Yesterday, at a benefit for our Alaska blogging team at the Democratic National Convention, Diane, along with Writing Raven - who is on the convention team - broke into a Tlingit song. It was poignant, powerful, proud and modest. It was the first time Diane had sung in three years.

Diane also stopped publishing poetry after her son came back to our wounded country, to rebuild himself, even as the country plummets further into an abyss.

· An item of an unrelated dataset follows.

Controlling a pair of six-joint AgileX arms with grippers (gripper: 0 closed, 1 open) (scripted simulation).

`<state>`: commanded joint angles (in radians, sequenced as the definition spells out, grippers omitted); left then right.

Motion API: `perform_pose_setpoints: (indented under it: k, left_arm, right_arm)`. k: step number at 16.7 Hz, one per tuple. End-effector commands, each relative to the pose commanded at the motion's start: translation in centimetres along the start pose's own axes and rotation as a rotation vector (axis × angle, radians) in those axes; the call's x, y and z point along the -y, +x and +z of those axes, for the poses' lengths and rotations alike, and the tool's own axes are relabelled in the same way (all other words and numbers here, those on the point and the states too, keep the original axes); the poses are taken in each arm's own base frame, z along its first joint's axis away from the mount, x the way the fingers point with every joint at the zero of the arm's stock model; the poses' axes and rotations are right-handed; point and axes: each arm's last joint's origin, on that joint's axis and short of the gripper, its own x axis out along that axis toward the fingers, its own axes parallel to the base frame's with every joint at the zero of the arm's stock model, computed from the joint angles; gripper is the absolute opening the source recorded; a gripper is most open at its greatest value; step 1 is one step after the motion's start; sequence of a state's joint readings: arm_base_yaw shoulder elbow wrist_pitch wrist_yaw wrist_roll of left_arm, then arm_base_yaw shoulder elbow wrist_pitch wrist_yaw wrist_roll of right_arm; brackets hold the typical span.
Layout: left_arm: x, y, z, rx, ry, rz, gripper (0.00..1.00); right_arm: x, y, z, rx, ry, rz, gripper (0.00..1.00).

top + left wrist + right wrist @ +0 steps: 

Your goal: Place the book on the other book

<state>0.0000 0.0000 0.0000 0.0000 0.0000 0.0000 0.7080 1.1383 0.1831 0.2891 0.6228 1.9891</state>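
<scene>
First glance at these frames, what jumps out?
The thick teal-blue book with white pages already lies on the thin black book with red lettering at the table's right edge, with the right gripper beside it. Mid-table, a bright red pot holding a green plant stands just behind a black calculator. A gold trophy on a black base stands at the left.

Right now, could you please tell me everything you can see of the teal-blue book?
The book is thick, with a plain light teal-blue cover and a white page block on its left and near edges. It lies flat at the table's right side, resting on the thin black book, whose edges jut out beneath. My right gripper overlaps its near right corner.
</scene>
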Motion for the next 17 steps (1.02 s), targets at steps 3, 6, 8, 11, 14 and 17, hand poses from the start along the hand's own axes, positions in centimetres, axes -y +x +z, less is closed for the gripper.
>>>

Here is one of her last poems, written about George Bush's 2nd inauguration.


It could be a song:


I Woke Up Today In A Country

That was once free

In an imperfect country
Where the colors of speech
Could fill the streets with ringing discourse

In a country that wakes a family
In Baghdad, with a morning bomb

Where dissent and reason might
Detonate discussion, excite the press,
Scorch the schools, echo in the halls of justice, so free...

The fractured bell of liberty labors
To be heard

Just a hollow chime of many
Still pushing freedom across Indian country
That once was free
Where we were told what we
Shall speak - only English - capiche
Still we
Woke up in the hope for a country
Didn't we?

And we lined up to help

In the wake of now,
A Native soldier marches with a rainbow of soldiers
Into Baghdad, into Najaf, into Fallujah, to make
them
To make them free
Soldiers whose votes
Disappear in the sands
Quietly blown away
Like the reporting of numbers
That we are not told

So confused am I
That even the word, country
Looks foreign and strange to me

I woke up today in a country
That is now free
To ignore free will

A deafening ring, underscores the
New elections, like a
School bell to line up, boots marching
We will watch an inauguration for
War

I woke up today in a country

Do not disagree, do not disagree

I am scared for
I woke up today

images: Diane Benson in Tlingit button blanket yesterday; about to start dancing last winter; with a peace hero and a war hero

4 comments:

Anonymous said...

This is beautiful, Phil. Thank you.

Tea N. Crumpet said...

Exquisite! What a lady-- I am so glad you are supporting her and have brought her further to the front! She will be a great asset to Alaska!

Anonymous said...

How I wish she had a chance tto win the primary.

Anonymous said...

She may not win the primary, but she could win a seat in the Legislature if she decided to run for one.